▶ **BRIEF**: When the line containing "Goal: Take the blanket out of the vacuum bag" is reached, include it and end there; set down verbatim every line before it, starting at the top of the records.

▶ **MATERIAL FOR THE TASK**:
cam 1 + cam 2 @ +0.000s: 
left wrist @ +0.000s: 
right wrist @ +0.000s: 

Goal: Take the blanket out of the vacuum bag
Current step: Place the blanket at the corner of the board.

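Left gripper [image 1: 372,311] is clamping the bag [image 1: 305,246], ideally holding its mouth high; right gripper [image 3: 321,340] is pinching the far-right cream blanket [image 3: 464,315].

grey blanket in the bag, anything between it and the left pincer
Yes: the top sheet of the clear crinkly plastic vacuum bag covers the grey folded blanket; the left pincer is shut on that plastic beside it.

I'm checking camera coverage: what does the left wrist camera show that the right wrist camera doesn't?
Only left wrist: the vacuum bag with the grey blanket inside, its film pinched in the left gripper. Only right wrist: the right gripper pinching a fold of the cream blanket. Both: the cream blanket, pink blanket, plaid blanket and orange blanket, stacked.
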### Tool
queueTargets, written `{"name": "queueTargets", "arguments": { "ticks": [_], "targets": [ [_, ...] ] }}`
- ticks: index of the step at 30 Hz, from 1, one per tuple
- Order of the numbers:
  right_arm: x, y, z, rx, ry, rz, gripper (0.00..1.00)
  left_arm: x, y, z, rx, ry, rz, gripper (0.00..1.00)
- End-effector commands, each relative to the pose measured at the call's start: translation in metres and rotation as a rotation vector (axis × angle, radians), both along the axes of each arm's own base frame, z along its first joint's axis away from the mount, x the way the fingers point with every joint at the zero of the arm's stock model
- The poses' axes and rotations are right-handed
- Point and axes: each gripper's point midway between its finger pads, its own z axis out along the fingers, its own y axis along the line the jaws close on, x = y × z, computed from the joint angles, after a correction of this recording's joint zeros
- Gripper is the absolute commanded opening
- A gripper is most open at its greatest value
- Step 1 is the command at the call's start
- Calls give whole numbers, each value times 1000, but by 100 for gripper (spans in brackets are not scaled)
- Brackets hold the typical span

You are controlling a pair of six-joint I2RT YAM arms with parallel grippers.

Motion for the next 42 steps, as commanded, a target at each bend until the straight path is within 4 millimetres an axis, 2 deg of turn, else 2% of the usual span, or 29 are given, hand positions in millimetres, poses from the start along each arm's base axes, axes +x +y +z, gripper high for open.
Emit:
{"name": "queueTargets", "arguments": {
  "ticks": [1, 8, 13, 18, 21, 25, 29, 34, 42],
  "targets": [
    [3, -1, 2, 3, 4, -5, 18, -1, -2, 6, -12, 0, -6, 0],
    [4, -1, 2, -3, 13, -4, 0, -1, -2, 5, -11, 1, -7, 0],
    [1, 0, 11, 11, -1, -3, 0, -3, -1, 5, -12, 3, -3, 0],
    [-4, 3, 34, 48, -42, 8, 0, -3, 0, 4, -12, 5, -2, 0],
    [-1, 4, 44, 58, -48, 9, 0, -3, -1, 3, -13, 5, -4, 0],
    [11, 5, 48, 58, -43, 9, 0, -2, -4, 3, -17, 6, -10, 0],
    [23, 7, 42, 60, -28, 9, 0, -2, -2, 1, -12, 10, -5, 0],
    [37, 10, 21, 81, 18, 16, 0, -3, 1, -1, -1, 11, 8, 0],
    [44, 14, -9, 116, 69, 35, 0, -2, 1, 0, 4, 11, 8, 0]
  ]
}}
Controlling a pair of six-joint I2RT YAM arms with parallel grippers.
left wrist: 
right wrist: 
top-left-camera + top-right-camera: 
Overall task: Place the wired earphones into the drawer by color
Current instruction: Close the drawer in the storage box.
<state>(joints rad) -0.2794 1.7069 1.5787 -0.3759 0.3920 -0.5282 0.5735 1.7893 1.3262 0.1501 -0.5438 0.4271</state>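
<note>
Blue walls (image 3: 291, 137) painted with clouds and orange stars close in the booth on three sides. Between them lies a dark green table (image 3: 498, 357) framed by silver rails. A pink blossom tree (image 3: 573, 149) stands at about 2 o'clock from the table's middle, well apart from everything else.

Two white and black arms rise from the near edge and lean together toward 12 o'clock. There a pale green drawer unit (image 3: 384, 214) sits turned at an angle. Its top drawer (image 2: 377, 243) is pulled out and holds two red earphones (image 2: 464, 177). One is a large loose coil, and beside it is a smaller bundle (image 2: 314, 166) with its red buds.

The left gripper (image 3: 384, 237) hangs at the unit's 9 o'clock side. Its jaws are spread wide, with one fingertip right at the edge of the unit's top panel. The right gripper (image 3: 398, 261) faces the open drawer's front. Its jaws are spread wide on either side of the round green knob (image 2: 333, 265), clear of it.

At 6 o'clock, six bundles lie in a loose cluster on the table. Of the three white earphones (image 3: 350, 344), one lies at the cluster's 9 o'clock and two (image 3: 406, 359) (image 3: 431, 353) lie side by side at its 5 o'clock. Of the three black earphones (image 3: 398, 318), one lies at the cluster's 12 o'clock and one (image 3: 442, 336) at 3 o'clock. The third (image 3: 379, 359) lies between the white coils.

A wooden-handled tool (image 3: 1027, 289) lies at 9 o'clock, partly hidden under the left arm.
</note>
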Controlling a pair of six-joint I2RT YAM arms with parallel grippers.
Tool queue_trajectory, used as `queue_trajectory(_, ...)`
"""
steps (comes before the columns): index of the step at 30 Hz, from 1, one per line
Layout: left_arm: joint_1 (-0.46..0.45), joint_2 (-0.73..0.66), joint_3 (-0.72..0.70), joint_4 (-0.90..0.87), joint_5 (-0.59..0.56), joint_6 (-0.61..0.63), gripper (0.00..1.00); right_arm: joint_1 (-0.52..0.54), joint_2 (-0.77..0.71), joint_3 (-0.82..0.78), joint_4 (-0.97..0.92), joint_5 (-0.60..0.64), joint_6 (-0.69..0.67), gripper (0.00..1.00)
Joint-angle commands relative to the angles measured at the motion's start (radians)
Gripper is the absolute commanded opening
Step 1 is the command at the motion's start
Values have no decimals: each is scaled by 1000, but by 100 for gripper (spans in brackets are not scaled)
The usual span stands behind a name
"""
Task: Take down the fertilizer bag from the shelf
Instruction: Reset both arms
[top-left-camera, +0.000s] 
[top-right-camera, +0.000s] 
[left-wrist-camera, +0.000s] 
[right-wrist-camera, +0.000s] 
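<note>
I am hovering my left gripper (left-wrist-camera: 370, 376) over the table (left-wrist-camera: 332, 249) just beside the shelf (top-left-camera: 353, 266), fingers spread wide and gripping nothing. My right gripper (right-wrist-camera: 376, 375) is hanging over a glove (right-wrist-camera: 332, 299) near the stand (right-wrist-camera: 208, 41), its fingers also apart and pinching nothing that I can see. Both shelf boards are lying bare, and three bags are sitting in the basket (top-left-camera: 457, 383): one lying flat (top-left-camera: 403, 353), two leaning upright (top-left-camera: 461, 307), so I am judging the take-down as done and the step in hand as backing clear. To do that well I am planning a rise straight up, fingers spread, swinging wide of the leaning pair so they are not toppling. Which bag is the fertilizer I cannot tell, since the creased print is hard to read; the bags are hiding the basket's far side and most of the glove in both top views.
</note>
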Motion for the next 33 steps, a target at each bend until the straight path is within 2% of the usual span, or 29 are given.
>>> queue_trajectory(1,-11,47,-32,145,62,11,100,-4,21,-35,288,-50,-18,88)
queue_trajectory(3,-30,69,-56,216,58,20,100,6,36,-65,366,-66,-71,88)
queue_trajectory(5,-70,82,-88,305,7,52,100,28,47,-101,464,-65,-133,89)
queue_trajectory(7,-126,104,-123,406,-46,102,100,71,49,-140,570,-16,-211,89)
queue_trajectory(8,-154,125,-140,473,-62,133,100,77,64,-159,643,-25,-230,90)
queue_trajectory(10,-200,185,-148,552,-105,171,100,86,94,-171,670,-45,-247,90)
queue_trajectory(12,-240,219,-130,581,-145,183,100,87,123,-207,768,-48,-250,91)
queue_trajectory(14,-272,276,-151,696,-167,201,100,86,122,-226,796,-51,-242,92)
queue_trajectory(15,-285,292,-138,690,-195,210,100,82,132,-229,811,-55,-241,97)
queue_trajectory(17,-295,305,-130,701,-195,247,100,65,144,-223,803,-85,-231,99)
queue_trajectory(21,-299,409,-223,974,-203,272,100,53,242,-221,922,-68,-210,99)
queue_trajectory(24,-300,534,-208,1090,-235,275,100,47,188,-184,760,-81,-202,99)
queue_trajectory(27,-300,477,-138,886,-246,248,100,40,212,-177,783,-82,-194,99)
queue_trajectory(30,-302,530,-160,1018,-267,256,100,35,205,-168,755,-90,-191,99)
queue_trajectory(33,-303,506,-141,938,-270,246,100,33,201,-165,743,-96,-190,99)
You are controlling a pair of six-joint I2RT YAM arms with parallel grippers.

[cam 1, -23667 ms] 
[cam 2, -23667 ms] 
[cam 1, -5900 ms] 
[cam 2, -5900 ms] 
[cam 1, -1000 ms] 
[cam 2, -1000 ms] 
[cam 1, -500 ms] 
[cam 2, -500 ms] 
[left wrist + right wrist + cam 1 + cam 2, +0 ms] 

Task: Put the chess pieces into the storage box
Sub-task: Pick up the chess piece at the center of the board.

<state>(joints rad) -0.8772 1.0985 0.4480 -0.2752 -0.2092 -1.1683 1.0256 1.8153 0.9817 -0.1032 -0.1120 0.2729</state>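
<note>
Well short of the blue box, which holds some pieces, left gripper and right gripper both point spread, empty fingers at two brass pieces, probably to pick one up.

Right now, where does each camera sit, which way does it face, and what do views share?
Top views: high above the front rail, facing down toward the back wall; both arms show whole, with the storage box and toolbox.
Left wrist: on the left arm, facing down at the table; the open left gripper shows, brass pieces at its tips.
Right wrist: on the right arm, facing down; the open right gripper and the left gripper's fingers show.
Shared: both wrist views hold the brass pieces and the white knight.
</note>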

▶ **OUTPUT OF THE EXERCISE**:
cam 1 + cam 2 @ +0.000s: 
left wrist @ +0.000s: 
right wrist @ +0.000s: 

Goal: Take the blanket out of the vacuum bag

The output contains nothing more.